A, after U937 cells were treated with 10 nM prexasertib (Prex) and 5 μM Q-VD-OPh ± CDK2i for 24 h, JUN and FOS mRNA were measured by qRT-PCR. B, 24 h after treatment with 10 nM prexasertib or 1 μM MK-8776, whole cell lysates were harvested for immunoblotting with α-Tubulin as the loading control. C, after siRNA transfection, THP.1 cells were incubated with 5 μM Q-VD-OPh for 48 h and harvested for immunoblotting. D, after U937 cells were treated for 24 h with 10 nM prexasertib ± CDK2i in the presence of Q-VD-OPh, whole cell lysates were harvested. E, F, after chromatin immunoprecipitation with the indicated antibody, samples were subjected to PCR with primers that amplify a 160-bp fragment encompassing the AP1 binding site in the TNF promoter followed by agarose gel electrophoresis (E) or qPCR with primers that span this site (F). Control IgG served as a negative control. G, 24 h after siRNA transfection, U937 cells were treated for 24 h with 10 nM prexasertib or 1 μM MK-8776 and analyzed for TNFα mRNA (top panel), TNFα concentration in the supernatant (middle panel), and annexin V binding (lower panel). Treatments in the top and middle panels included Q-VD-OPh. Inset in G, immunoblots showing knockdown efficiency. Error bars in A, F and G: mean ± sd from 3 independent experiments. H, summary of steps involved in killing of AML cell lines by CHK1, ATR or WEE1 inhibitors. Manipulations used to interrogate the pathway in the present study are indicated in grey.

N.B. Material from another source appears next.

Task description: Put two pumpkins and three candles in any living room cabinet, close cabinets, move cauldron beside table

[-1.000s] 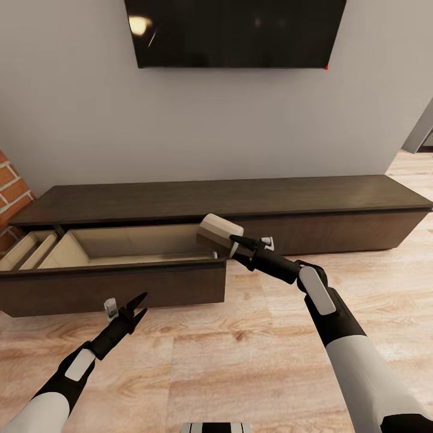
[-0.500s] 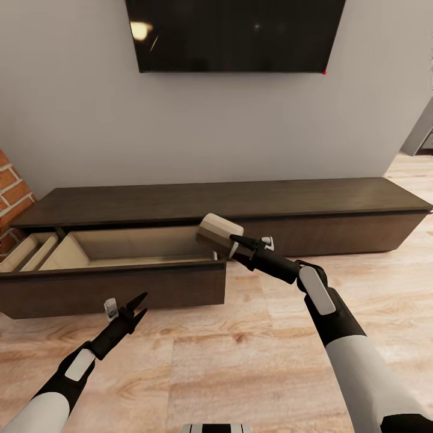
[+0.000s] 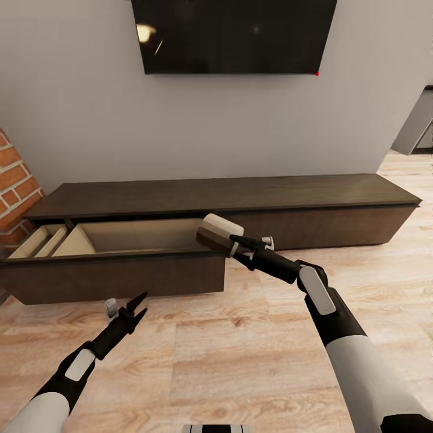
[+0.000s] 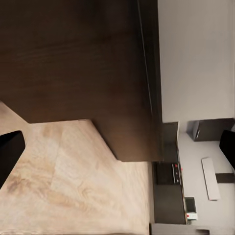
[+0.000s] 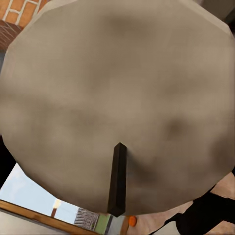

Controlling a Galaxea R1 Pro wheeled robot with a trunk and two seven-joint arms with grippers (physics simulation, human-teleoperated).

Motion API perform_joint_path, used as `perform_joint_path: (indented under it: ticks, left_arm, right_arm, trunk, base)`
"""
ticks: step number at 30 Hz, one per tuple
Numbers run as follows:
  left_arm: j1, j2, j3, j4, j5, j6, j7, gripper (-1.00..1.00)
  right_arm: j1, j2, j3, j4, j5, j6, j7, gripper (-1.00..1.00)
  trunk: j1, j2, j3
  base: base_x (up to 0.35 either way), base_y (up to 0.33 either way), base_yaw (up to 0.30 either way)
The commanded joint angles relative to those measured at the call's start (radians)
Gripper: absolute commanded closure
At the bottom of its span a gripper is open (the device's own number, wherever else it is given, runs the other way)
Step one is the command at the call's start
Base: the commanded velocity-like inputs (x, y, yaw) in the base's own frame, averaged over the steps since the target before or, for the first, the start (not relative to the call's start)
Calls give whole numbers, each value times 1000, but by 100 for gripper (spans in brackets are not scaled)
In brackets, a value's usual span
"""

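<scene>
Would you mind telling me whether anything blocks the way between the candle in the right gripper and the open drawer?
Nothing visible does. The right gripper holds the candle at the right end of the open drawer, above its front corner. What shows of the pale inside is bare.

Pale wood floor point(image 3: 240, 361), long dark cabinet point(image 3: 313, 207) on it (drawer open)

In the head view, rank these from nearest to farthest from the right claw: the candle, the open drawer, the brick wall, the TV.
1. Candle: held in the right claw.
2. Open drawer: just to the claw's left, pulled out of the cabinet.
3. TV: up on the wall, and brick wall: at the far left edge. These two are too close to call.
</scene>
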Motion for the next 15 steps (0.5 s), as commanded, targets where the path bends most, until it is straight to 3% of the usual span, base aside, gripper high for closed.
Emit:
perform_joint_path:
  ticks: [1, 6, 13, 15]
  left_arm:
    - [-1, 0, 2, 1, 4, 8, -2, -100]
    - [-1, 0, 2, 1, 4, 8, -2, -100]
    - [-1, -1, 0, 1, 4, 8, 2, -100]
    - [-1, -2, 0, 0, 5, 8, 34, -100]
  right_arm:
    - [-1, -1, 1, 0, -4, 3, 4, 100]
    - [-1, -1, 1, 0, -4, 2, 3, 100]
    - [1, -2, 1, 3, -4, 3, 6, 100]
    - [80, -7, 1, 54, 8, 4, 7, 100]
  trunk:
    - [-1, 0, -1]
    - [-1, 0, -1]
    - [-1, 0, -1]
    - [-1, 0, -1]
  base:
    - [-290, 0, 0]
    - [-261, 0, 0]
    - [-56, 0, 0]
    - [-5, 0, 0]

Figure 7.. Effect of prexasertib on acute leukemia xenografts.

A, B, mice bearing U937 flank xenografts were treated with prexasertib 10 mg/kg every 12 h and harvested for immunoblotting at the indicated time (A) or qRT-PCR for TNFα mRNA at 24 h (B). Our previous studies indicated that mRNA destruction in cells undergoing apoptosis in the absence of caspase inhibition (as in this in vivo experiment) can result in underestimation of the change in mRNA encoding a pro-apoptotic protein (28). C, D, xenograft volumes of surviving mice (C) and survival (D) of mice randomized to diluent vs. prexasertib 15 mg/kg twice daily for 3 days/wk x 4 weeks followed by observation (9). Inset in C, weights of mice in the two cohorts. E-G, BCR/ABL-positive Z181 ALL cells (42) were treated with 10 nM prexasertib ± CDK2i for 24 h in the presence (E) or absence (F, G) of Q-VD-OPh and assayed for TNFα mRNA (E), caspase-mediated cleavage of BID and PARP1 (arrows, F), and annexin V binding (G). H, 40 days after a Ph⁺ ALL PDX was expanded into 10 NSG mice, animals were randomized to diluent or prexasertib 15 mg/kg twice daily for 3 days/wk x 4 wks followed by observation. Error bars in B, E and G: mean ± sd from 3 independent experiments. Error bars in D: mean ± sd of values from surviving mice.